Uso excesivo de celulares en las escuelas puede provocar depresión y violencia digital
La especialista indicó que actualmente los hijos tienen como nueva niñera a los celulares, iPads y tabletas. El uso de estos dispositivos pone en riesgo a niños y adolescentes; sin embargo, hoy en día se busca proteger principalmente la integridad física, pero no la salud mental.
El uso excesivo de estos aparatos sobre todo de los celulares en las escuelas, puede provocar incluso una distorsión de la realidad, es decir, un cambio en las creencias, aunque se trate de situaciones de fácil comprensión.

Al ser cuestionada sobre políticas públicas efectivas para el correcto uso de estos dispositivos, sobre todo del celular —como es el caso de Quintana Roo, donde se pretende prohibir su ingreso a los planteles educativos de educación básica—, la especialista señaló que en ocasiones estas medidas se establecen en los reglamentos, pero en la práctica no se cumplen.
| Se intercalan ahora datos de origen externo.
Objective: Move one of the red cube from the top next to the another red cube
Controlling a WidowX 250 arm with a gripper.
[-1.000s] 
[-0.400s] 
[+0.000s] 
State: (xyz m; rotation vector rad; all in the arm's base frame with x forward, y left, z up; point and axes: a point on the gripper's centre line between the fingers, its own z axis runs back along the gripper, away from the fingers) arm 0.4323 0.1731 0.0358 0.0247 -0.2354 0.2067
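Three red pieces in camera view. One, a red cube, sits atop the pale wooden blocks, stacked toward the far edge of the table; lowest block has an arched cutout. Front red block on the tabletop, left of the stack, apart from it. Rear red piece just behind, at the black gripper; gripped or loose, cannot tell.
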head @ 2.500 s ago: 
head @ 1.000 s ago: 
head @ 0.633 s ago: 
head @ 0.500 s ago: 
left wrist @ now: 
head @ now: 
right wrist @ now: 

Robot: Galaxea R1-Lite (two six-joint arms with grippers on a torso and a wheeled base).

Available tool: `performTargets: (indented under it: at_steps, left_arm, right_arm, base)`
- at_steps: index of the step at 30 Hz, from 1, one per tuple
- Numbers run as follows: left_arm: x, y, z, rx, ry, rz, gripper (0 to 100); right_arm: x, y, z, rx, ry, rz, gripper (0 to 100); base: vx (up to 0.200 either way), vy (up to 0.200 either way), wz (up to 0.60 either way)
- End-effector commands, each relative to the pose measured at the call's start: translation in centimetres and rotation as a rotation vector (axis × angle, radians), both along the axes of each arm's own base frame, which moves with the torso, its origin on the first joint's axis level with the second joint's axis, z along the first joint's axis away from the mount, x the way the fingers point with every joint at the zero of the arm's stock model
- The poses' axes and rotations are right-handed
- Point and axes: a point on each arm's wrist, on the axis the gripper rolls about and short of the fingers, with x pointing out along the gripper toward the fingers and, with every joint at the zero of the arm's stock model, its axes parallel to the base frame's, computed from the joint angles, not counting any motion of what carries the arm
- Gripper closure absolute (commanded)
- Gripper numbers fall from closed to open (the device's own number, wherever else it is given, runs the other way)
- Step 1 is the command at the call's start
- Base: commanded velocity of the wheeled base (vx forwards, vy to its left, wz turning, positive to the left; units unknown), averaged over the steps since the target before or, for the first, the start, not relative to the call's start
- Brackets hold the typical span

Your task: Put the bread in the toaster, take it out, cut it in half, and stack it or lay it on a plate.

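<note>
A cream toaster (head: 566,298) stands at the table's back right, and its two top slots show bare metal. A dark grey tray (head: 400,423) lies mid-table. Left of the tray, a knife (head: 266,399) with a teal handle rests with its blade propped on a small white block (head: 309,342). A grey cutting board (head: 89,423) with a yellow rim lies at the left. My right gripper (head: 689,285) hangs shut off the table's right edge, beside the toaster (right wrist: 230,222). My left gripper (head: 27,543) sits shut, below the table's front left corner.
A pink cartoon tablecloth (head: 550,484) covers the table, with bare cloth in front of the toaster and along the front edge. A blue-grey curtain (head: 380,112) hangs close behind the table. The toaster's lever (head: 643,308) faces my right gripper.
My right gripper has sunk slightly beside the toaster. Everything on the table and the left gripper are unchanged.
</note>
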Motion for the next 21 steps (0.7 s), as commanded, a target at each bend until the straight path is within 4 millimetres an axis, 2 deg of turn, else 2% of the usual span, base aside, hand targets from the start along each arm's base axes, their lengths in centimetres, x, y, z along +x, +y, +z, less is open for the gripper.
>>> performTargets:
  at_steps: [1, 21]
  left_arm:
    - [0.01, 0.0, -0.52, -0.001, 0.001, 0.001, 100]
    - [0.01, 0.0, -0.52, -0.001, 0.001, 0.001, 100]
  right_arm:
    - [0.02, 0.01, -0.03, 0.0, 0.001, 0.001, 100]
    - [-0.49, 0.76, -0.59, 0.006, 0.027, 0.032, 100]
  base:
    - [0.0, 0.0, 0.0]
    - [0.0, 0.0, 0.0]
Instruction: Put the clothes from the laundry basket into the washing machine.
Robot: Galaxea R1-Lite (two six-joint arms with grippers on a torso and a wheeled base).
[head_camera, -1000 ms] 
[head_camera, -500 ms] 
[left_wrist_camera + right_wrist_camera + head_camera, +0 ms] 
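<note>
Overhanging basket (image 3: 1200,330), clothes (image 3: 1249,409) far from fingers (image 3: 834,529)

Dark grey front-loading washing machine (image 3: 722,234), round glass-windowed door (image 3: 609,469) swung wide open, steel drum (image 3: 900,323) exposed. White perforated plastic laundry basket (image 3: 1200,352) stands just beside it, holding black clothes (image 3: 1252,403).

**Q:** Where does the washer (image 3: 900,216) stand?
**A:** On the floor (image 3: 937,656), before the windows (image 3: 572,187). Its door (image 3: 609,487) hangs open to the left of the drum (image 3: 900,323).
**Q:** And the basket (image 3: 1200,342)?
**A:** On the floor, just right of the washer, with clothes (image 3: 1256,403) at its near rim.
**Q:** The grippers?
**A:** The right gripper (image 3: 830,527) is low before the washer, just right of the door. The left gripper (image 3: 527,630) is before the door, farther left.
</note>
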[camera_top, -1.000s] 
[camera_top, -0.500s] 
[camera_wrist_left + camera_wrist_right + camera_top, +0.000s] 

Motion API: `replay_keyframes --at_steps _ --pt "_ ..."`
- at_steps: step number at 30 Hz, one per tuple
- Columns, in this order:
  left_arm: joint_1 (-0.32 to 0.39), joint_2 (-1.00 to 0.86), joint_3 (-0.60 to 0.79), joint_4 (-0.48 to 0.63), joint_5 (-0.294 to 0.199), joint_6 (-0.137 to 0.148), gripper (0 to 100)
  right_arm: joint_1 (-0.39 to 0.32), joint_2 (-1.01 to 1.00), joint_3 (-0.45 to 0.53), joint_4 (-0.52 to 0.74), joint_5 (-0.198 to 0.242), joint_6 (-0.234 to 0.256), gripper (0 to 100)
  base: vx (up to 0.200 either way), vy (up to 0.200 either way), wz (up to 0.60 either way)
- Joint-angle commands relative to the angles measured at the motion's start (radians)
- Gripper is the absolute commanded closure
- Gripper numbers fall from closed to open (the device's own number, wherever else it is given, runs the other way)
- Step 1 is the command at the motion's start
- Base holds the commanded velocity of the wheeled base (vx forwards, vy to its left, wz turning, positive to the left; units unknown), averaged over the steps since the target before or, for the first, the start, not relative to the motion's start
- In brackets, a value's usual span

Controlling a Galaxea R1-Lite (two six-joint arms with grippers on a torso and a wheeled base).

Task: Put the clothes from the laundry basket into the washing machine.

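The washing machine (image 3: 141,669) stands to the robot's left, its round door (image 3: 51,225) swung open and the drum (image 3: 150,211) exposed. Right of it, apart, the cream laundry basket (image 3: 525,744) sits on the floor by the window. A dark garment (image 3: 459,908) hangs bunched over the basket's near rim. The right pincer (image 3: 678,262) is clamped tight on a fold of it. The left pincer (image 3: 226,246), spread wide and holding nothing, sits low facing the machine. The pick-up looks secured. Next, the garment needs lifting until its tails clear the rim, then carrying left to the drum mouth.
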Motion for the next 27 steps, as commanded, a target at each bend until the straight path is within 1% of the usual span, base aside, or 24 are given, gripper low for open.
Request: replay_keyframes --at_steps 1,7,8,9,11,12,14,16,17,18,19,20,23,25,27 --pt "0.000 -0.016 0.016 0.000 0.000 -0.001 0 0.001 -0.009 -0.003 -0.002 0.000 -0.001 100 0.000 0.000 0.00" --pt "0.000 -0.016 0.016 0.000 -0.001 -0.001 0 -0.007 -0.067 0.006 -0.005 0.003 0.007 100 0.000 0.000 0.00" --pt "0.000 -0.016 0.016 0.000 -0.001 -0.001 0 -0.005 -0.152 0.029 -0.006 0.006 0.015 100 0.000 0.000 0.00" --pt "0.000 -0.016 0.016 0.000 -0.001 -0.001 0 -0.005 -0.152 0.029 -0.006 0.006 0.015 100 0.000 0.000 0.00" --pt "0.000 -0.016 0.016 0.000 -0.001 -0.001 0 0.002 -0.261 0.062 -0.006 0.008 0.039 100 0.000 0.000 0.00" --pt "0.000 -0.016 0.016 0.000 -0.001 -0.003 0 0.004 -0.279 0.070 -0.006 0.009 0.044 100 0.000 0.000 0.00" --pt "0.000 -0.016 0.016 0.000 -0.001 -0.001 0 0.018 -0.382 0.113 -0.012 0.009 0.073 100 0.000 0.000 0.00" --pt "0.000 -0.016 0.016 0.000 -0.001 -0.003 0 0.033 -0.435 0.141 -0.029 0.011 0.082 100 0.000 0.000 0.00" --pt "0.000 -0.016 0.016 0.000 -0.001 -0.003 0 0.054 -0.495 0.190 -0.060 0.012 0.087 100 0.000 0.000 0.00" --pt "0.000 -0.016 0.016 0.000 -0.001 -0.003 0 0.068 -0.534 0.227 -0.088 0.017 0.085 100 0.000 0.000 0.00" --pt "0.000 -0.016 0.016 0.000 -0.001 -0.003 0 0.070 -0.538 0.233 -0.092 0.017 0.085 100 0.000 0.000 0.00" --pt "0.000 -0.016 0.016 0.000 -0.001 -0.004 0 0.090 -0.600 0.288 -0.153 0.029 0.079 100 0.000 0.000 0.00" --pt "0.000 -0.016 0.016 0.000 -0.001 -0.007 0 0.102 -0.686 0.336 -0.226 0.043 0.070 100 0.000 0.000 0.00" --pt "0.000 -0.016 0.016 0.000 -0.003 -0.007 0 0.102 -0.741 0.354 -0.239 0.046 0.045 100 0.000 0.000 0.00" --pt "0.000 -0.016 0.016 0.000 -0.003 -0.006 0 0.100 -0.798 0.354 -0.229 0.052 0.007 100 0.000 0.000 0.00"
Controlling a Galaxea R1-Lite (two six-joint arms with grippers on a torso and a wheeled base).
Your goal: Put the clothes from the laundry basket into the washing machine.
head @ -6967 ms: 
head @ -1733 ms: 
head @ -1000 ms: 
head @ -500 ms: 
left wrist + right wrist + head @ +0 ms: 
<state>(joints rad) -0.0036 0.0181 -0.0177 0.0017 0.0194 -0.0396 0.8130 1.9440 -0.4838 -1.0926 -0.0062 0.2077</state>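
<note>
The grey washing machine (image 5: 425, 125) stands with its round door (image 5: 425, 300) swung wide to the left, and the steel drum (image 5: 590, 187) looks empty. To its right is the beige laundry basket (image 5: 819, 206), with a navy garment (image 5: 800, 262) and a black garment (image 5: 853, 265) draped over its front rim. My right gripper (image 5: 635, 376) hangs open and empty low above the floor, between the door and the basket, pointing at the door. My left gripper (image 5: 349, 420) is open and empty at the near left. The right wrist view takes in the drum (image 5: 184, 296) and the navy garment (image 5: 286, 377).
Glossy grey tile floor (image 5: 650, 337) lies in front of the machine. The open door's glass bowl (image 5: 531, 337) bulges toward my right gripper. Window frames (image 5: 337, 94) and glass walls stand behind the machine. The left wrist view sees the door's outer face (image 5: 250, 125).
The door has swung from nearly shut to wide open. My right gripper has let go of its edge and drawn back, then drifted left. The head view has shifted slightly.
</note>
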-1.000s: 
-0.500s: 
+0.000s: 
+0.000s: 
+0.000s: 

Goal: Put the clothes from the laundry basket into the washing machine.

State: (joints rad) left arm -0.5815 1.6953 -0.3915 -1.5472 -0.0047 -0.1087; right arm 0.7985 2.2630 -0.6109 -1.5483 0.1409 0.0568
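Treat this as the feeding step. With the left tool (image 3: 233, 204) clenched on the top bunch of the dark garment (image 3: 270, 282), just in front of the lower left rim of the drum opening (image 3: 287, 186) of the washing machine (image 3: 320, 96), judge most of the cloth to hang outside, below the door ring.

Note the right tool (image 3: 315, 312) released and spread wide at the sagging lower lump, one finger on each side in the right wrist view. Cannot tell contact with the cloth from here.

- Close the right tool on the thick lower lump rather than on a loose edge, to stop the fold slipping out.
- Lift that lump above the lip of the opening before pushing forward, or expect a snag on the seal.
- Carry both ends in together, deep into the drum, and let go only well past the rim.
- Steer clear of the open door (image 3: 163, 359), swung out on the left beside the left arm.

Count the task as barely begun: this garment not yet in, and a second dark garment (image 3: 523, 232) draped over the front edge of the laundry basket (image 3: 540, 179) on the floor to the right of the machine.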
Agregó que esta situación no debe ser limitativa solo para los estudiantes. “Empiezan con que en las escuelas no deben haber dispositivos, pero si vamos a una escuela está un administrativo supuestamente trabajando, pero viendo videos o perdiendo el tiempo con el celular”, comentó.
Todo ello, dijo, es observado por los alumnos, por lo que cuestionó cuál es el ejemplo que se brinda a la comunidad estudiantil el uso de celulares en las escuelas.
No debe limitarse solo a alumnos
Incluso, mencionó que hay docentes que aplican exámenes mientras revisan sus chats. Enfatizó que, debido a este tipo de prácticas, los reglamentos deben aplicarse para todo el personal del plantel, es decir, directivos, personal administrativo, docentes y estudiantes.
“Ninguna persona en su centro de trabajo debería estar con un celular chateando, perdiendo el tiempo, viendo videos o tonteando”, expresó.
Advirtió que entre las consecuencias más graves del uso indiscriminado de dispositivos se encuentran la violencia digital, la depresión e incluso la muerte.
En este contexto, el grupo legislativo del Partido del Trabajo (PT) en el Congreso del Estado propone la prohibición de celulares en las escuelas, principalmente en las aulas, con el objetivo de aumentar el rendimiento académico, evitar distractores y contrarrestar la violencia digital.
De acuerdo con la Encuesta Nacional sobre Disponibilidad y Uso de Tecnologías de la Información en los Hogares (Endutih) 2024, más del 85 por ciento de la población de seis años en adelante cuenta con teléfono celular y más del 80 por ciento de las familias tiene acceso a internet en sus viviendas.